MOUSE MUSEUM by Alex Da Corte
アメリカ人アーティスト、アレックス・ダ・コルテ(Alex Da Corte)の作品集。アメリカにおけるポップアート創始の重要アーティストの一人であり、アンディ・ウォーホル(Andy Warhol)世代の中で最後まで生きた人物である、彫刻家クレス・オルデンバーグ(Claes Oldenburg)への究極のオマージュとして、作者はオルテンバーグの「マウス・ミュージアム・プロジェクト(Mouse Museum project」に独自のアレンジを加えて再現し、本作を制作した。
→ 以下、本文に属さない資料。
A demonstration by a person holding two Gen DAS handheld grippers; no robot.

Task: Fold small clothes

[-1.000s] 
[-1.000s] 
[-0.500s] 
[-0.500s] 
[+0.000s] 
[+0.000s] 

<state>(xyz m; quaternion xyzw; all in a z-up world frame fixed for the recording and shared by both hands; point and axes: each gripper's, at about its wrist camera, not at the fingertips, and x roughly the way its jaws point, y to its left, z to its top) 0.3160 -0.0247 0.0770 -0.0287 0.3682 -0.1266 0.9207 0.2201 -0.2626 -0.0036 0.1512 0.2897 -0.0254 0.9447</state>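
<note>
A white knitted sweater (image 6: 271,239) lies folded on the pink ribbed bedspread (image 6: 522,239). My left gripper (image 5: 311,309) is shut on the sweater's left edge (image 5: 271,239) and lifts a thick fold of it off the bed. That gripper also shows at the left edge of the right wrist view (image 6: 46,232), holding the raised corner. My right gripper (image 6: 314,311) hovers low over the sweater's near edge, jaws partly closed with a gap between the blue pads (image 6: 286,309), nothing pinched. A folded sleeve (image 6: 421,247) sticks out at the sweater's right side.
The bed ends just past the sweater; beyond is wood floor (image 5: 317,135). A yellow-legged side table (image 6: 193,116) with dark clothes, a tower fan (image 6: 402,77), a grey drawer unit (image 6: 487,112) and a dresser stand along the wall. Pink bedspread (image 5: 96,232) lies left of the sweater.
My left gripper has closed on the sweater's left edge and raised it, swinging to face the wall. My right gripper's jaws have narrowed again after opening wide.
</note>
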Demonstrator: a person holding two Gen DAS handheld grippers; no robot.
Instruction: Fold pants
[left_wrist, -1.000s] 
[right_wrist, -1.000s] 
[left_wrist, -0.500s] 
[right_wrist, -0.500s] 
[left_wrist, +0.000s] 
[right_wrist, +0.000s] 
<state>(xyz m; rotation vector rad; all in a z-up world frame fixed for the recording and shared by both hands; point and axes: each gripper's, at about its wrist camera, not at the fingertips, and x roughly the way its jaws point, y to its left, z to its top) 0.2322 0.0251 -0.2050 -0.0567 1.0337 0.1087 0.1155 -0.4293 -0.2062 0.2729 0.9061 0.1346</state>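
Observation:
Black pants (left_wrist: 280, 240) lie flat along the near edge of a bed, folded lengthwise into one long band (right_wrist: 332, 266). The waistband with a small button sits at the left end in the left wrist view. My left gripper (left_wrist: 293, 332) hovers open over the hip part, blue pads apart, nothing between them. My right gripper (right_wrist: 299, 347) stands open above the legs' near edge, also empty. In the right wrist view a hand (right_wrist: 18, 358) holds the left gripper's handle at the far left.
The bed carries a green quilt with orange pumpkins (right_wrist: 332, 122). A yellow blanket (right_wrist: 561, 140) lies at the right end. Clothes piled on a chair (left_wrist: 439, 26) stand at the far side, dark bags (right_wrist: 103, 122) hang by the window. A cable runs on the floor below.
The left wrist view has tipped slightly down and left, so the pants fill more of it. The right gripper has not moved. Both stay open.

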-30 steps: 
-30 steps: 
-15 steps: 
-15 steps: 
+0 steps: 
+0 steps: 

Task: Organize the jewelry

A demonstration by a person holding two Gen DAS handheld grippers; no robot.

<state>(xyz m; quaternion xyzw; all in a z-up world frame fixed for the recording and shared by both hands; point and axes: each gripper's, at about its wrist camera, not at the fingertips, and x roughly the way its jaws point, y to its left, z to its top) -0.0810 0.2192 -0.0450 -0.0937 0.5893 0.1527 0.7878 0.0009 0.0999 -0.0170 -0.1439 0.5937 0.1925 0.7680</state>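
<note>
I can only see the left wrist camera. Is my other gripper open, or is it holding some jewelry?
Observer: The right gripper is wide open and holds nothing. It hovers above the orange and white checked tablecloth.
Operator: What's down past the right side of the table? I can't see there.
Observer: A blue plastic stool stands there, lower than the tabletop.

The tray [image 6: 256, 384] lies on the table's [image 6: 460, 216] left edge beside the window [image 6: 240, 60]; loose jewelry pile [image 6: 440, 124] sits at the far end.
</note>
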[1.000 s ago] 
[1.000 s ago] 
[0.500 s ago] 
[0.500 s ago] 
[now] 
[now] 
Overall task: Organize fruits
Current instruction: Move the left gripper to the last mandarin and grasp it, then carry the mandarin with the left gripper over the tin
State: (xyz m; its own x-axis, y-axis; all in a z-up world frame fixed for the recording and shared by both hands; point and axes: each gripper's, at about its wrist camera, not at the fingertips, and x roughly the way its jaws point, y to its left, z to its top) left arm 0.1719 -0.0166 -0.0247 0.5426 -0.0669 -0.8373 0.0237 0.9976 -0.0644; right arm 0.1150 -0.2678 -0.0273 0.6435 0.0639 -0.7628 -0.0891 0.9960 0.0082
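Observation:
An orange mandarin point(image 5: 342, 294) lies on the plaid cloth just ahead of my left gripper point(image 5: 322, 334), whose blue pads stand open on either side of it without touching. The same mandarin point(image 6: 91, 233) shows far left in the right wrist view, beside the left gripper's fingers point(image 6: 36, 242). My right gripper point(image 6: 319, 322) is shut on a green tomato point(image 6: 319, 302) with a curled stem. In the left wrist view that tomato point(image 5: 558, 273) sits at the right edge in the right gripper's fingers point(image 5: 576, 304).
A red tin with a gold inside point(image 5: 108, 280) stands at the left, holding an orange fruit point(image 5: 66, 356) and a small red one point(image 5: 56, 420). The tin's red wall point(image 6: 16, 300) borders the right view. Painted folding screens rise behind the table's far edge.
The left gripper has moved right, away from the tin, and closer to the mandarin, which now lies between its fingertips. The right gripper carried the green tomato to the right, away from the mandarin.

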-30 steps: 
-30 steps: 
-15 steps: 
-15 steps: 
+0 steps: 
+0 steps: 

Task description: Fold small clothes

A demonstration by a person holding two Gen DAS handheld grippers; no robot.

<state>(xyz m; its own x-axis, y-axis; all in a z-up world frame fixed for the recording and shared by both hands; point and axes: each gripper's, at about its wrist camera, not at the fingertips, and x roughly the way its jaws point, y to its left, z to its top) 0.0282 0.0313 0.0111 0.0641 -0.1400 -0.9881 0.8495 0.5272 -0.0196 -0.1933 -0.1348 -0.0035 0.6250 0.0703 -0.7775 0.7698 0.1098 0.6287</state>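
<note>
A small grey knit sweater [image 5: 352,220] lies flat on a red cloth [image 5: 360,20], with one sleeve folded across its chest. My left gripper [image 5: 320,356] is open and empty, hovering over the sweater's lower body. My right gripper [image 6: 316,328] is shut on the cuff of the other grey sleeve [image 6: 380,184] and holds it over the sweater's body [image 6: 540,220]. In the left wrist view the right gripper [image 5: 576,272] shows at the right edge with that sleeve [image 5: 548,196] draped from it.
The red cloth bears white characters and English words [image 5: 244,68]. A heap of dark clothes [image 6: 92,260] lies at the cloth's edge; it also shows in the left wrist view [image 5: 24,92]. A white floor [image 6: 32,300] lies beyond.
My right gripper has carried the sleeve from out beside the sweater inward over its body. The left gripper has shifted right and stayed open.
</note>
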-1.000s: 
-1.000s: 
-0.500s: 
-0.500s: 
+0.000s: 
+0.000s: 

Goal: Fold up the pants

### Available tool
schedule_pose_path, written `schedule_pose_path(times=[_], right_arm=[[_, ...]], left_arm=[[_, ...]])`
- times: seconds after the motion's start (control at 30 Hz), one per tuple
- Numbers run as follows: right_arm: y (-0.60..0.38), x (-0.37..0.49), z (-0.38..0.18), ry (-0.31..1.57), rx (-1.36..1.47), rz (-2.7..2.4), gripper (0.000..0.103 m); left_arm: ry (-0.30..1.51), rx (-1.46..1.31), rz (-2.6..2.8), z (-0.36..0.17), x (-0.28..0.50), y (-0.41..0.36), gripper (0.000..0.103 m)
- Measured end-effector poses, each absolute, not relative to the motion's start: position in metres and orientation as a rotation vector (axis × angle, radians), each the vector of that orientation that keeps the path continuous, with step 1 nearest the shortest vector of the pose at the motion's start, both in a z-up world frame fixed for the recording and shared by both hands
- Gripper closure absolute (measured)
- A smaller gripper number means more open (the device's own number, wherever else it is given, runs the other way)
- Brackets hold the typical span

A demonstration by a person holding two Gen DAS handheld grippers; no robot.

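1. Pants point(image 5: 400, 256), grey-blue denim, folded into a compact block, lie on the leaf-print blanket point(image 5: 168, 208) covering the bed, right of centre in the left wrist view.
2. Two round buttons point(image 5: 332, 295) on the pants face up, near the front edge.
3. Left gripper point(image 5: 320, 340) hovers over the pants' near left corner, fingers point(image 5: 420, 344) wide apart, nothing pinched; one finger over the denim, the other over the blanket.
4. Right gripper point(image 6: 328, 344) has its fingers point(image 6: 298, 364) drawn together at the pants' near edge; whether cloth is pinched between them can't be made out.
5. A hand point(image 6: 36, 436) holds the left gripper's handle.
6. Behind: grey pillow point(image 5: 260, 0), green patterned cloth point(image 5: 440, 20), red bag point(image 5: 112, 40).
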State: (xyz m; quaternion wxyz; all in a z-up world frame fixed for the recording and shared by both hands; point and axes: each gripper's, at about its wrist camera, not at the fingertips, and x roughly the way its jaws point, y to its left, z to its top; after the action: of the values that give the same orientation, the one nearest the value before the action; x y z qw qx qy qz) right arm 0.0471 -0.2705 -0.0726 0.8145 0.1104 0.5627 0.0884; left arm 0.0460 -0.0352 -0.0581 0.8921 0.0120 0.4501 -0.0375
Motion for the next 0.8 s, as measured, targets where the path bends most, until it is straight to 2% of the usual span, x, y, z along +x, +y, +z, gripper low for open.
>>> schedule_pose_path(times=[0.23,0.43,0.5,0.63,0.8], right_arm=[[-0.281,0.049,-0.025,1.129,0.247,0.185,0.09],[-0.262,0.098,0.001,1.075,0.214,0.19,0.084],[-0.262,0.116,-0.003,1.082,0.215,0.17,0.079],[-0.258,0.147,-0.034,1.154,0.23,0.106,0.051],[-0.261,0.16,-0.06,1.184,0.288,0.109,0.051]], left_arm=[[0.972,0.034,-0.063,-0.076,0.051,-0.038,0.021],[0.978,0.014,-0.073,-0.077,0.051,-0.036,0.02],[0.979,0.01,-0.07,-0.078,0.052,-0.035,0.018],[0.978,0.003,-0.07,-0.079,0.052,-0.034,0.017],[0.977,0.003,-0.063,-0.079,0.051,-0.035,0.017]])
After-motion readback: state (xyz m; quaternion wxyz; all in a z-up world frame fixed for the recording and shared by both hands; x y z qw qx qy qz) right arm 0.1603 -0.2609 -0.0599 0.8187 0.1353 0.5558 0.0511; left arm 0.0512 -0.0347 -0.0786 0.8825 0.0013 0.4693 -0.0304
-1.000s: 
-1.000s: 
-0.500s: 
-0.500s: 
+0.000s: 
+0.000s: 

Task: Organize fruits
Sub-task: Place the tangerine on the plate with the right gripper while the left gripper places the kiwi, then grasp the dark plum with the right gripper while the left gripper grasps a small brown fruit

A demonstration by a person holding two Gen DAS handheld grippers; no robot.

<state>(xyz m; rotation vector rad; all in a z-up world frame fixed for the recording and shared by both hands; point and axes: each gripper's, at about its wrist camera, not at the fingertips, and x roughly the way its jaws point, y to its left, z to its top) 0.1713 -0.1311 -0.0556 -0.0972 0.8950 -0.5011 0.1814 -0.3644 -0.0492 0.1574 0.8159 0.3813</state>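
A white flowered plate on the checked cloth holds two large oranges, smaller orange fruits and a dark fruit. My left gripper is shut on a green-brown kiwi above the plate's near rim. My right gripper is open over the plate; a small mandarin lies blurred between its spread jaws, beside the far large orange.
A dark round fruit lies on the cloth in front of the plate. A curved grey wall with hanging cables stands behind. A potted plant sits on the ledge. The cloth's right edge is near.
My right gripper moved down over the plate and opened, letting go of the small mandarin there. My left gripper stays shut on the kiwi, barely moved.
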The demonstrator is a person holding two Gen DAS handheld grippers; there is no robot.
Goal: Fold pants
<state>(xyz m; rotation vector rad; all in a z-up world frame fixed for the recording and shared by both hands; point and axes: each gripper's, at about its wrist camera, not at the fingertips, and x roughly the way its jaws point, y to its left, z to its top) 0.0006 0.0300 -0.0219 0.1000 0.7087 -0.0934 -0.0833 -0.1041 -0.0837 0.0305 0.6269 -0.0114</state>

1979年、オルデンバーグの作品集「Mouse Museum/Ray Gun Wing」は、「アムステルダム国立美術館(Rijksmuseum)」、ケルンの「ルートヴィヒ美術館(Museum Ludwig catalog)」のカタログとして作られたものであり、本作はその「突然変異(ミュータント)ファクシミリ版」としてデザインされており、作者によるインスタレーション作品が収録されている。1965年から1970年代後半にかけて制作されたオルテンバーグによるオリジナルのインスタレーションは、「ミッキーマウス(Mickey Mouse)」の形をさりげなく再現した形状の部屋が、オルテンバーグによって長年にわたって収集されたエフェメラで埋め尽くされている。オルデンバーグの熱烈な崇拝者である作者は、ガラスの果実、マクドナルドのハッピーセットのおもちゃ、造花など、自身の幼少期より溜め込んでいたコレクションを使い、オルテンバーグによるオリジナルのコンセプトを21世紀版としてアップデートした。作者の作った部屋の形もまた「マウス」をかたどっているが、作者のそれはマウスの左耳を切り取りフィンセント・ファン・ゴッホ(Vincent van Gogh)へのオマージュ・バージョンとして作られている。記録、インスピレーション、そして作者の声として置かれたオブジェによる考察が、作品と全体論的な現代における実践の両側面において、前例のない表現を形成している。作者による「マウス・ミュージアム(ヴァン・ゴッホの耳)(Mouse Museum(Van Gogh Ear)」の各オブジェは、合計300枚以上のカラー写真で撮影され本書に掲載されている。本作は、2023年4月から9月にかけて「金沢21世紀美術館(21st Century Museum of Contemporary Art, Kanazawa)」で開催された個展「アレックス・ダ・コルテ 新鮮な地獄(Alex Da Corte Fresh Hell)」で展覧され、本書にも日本語テキストが収録されている。
※性的な表現が収録されているページが多数ございます。ご購入の際にはあらかじめご了承ください。